Sejalan dengan contoh di atas, dapat dimungkinkan seorang nasabah Bank A mengisi saldonya, otomatis juga akan menambah saldonya di Bank B dan Bank C, karena nasabah tadi memiliki tiga rekening di bank yang berbeda. Bila dia ingin melakukan pembayaran, dia tinggal memilih kartu salah satu bank, atau menggunakan aplikasi di ponselnya. Apabila Bank A dan B belum menyediakan aplikasinya (atau sedang mengalami gangguan koneksi), maka nasabah tadi tinggal menggunakan aplikasi Bank C.
Negara pengguna Blockchain
Beberapa negara sudah mulai menerapkan teknologi blockchain dalam sistem pembayaran nasionalnya, misalnya saja (berdasarkan urutan penggunaan) adalah Singapura, Korea Selatan, Inggris, Ukraina, Uni Emirat Arab, Kuwait, Cina, Jepang, Kanada, Belanda, dan Swiss. Kesebelas negara tersebut sebenarnya sangat berbeda karakteristiknya, baik dilihat dari luas wilayahnya, tingkat penguasaan teknologinya, maupun kekuatan di bidang ekonominya.
Yang menarik adalah belum ada negara-negara dari benua Afrika maupun dari benua Amerika (kecuali Kanada). Bahkan Amerika Serikat yang merupakan salah satu negara besar di bidang ekonomi dan teknologi, belum mempersiapkan penggunaan blockchain di bidang keuangan.

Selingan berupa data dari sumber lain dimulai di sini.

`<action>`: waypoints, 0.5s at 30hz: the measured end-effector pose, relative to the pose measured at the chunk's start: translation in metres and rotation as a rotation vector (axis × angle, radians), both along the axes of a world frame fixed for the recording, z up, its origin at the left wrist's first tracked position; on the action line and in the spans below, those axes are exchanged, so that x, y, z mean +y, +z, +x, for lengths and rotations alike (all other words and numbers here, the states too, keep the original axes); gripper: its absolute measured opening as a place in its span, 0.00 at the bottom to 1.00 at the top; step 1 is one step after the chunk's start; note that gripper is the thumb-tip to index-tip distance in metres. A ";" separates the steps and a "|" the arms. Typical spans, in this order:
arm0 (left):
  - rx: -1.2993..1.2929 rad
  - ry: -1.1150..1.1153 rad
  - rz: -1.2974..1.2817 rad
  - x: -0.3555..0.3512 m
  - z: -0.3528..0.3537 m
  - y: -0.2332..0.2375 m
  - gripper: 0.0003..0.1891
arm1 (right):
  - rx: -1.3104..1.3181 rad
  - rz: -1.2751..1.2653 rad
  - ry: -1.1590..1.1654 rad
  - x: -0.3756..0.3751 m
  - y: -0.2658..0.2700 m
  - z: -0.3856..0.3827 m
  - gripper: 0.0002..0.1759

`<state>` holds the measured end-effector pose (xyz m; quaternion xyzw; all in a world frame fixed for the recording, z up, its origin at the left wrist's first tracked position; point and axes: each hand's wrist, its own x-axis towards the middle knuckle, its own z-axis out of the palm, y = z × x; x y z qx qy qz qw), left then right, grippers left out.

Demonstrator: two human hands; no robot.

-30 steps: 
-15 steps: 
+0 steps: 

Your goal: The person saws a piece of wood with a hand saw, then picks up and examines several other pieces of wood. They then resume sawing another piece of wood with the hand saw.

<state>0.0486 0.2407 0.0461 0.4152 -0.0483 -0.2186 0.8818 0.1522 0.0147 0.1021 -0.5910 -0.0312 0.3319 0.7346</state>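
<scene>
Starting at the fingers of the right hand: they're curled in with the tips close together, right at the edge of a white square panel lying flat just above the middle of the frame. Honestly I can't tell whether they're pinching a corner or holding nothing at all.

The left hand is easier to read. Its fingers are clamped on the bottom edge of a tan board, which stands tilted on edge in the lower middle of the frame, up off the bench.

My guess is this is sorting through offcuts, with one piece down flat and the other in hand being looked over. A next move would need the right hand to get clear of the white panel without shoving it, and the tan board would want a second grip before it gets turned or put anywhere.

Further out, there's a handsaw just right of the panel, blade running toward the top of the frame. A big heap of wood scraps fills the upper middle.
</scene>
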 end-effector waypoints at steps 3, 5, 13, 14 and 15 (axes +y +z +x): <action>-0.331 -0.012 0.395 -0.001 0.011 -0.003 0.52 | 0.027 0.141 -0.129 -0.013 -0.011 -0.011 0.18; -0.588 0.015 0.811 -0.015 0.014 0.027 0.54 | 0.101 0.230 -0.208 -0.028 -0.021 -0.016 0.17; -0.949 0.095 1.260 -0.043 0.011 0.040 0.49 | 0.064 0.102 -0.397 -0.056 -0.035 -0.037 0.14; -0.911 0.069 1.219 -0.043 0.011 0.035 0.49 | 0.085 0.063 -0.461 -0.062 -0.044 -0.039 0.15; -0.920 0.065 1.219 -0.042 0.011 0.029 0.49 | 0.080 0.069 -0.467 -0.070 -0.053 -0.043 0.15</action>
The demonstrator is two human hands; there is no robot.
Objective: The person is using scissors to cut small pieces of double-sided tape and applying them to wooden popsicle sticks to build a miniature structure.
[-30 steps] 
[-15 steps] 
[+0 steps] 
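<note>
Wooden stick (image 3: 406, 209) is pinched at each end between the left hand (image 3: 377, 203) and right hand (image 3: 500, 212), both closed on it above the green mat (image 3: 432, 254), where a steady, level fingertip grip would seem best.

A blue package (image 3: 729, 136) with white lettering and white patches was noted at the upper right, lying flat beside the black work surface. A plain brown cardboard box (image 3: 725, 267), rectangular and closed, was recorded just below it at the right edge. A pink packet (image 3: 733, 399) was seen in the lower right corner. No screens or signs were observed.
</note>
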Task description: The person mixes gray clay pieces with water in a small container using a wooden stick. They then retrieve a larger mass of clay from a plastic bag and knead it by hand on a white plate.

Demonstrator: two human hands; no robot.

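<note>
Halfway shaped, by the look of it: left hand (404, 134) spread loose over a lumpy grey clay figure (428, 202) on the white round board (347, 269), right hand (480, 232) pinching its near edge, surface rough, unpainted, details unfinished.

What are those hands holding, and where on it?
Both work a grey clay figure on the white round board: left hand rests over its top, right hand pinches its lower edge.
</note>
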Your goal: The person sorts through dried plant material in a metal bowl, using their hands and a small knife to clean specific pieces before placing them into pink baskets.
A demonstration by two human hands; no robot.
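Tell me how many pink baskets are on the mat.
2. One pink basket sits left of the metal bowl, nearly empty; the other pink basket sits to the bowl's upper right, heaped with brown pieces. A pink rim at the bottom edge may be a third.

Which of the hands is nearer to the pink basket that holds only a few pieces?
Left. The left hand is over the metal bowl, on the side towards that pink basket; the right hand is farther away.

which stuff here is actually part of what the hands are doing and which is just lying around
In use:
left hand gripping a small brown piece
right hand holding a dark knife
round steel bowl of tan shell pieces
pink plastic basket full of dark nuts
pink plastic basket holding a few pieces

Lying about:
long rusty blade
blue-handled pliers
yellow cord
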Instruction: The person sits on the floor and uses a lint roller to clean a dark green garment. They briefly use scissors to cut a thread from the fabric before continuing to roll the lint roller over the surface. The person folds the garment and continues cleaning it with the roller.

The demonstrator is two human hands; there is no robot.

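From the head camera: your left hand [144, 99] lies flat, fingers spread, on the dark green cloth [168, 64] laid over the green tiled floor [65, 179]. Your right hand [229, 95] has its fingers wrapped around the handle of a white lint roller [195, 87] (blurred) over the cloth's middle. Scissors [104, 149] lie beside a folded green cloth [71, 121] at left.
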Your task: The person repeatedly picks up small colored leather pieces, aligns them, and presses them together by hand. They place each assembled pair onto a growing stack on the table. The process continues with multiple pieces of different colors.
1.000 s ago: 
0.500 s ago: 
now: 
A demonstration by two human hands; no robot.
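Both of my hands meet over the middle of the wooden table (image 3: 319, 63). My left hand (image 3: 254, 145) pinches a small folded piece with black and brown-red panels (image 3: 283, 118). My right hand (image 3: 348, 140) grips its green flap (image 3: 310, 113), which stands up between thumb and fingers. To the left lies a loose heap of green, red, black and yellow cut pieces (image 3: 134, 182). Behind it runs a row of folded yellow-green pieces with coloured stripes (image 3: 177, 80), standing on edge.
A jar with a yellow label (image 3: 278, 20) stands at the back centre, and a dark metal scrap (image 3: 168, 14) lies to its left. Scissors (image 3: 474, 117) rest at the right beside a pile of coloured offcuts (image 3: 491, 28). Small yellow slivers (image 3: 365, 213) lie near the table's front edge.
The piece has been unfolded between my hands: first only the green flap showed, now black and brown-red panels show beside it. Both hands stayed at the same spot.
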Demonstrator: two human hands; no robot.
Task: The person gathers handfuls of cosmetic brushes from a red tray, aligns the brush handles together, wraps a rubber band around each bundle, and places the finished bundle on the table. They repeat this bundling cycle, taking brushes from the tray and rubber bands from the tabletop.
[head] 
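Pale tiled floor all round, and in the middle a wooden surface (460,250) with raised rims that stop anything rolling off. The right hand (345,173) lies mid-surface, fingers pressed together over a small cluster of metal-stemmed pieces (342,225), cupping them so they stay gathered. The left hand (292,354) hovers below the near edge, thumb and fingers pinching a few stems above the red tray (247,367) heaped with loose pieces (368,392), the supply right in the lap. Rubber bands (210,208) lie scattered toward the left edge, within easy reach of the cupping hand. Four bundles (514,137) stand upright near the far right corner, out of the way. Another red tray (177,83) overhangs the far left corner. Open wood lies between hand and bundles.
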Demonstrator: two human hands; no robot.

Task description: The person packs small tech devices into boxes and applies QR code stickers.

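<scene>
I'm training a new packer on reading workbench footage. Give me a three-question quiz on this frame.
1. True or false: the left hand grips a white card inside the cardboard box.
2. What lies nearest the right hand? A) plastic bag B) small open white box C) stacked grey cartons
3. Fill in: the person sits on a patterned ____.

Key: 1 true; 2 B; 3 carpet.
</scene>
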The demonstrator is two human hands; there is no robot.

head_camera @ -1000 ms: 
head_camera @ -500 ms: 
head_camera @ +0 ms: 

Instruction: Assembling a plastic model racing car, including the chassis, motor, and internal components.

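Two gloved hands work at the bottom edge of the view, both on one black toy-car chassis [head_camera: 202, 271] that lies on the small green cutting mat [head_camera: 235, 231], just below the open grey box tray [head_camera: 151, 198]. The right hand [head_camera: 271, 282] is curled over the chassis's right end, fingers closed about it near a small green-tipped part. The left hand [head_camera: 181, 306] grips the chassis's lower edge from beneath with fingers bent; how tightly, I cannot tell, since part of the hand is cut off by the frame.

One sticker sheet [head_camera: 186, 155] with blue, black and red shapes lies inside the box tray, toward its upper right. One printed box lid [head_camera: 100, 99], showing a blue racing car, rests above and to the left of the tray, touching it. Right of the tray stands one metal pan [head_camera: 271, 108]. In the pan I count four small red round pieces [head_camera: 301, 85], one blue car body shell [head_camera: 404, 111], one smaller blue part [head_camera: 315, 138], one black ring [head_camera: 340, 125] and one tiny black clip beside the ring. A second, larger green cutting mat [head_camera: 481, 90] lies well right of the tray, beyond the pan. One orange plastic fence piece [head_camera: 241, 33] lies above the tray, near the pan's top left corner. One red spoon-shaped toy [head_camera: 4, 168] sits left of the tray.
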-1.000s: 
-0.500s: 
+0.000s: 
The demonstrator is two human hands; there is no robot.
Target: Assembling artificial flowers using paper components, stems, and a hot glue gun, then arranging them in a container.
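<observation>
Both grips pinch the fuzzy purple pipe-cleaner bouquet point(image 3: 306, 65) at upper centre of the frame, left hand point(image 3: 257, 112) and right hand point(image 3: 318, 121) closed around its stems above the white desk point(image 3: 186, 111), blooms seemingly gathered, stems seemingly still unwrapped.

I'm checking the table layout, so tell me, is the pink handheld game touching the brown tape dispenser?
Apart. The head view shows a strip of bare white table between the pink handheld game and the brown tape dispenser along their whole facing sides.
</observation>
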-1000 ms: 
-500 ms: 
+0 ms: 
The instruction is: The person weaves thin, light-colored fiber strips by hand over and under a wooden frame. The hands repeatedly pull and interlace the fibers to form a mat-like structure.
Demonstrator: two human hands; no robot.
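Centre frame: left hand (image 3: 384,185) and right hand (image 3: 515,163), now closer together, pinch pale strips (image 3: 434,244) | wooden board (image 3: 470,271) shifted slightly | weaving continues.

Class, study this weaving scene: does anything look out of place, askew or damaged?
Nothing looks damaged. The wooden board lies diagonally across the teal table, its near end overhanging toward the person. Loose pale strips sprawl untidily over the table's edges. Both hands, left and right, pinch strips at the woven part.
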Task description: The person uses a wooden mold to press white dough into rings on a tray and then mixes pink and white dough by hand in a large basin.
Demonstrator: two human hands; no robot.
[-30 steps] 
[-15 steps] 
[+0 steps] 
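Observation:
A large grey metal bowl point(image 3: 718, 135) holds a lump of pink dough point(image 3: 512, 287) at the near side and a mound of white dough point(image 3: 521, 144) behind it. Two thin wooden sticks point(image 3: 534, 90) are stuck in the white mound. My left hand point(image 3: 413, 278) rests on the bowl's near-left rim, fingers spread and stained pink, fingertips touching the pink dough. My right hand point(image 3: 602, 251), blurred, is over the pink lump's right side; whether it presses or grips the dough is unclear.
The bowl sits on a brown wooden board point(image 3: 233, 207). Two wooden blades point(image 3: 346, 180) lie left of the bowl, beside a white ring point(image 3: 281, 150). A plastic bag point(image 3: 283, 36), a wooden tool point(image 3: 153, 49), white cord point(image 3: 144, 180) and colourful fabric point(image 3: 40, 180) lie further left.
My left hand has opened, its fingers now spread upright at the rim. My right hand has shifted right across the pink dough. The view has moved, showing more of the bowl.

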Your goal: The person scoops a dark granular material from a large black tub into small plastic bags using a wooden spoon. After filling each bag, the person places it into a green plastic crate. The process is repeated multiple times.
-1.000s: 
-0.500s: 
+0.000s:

Saat ini memang belum banyak negara yang menggunakan teknologi blockchain. Mungkin disebabkan oleh belum disepakatinya alat pembayaran yang disebut dengan BitCoin, yang juga menggunakan teknologi blockchain. Meskipun banyak negara yang belum mengakui BitCoin, tetapi banyak juga negara yang sudah mengakui alat pembayaran tersebut. Indonesia termasuk negara yang belum mengakui BitCoin. Meskipun demikian, Indonesia harusnya dapat memanfaatkan teknologi blockchain untuk menyelenggarakan alat pembayaran nasionalnya.
Penutup
Sebenarnya teknologi blockchain juga dapat membawa dampak yang lebih luas lagi, misalnya pencegahan tindak kejahatan di bidang keuangan, seperti korupsi, pencucian uang, dan terorisme. Dengan semakin dibatasinya penggunaan uang kartal, masyarakat tidak perlu lagi membawa uang kertas dalam jumlah besar (bahkan di China, uang kecil sekalipun sudah dapat ditinggalkan).Â
Berbagai jenis pembayaran, dilakukan secara digital, sehingga dapat dengan mudah dilacak oleh negara. Selain itu, juga akan terjadi peningkatan kepatuhan kewajiban perpajakan oleh para wajib pajak, karena mereka tidak perlu lagi melaporkan transaksinya (terutama penerimaan penghasilan), toh semuanya sudah tercatat di sistem.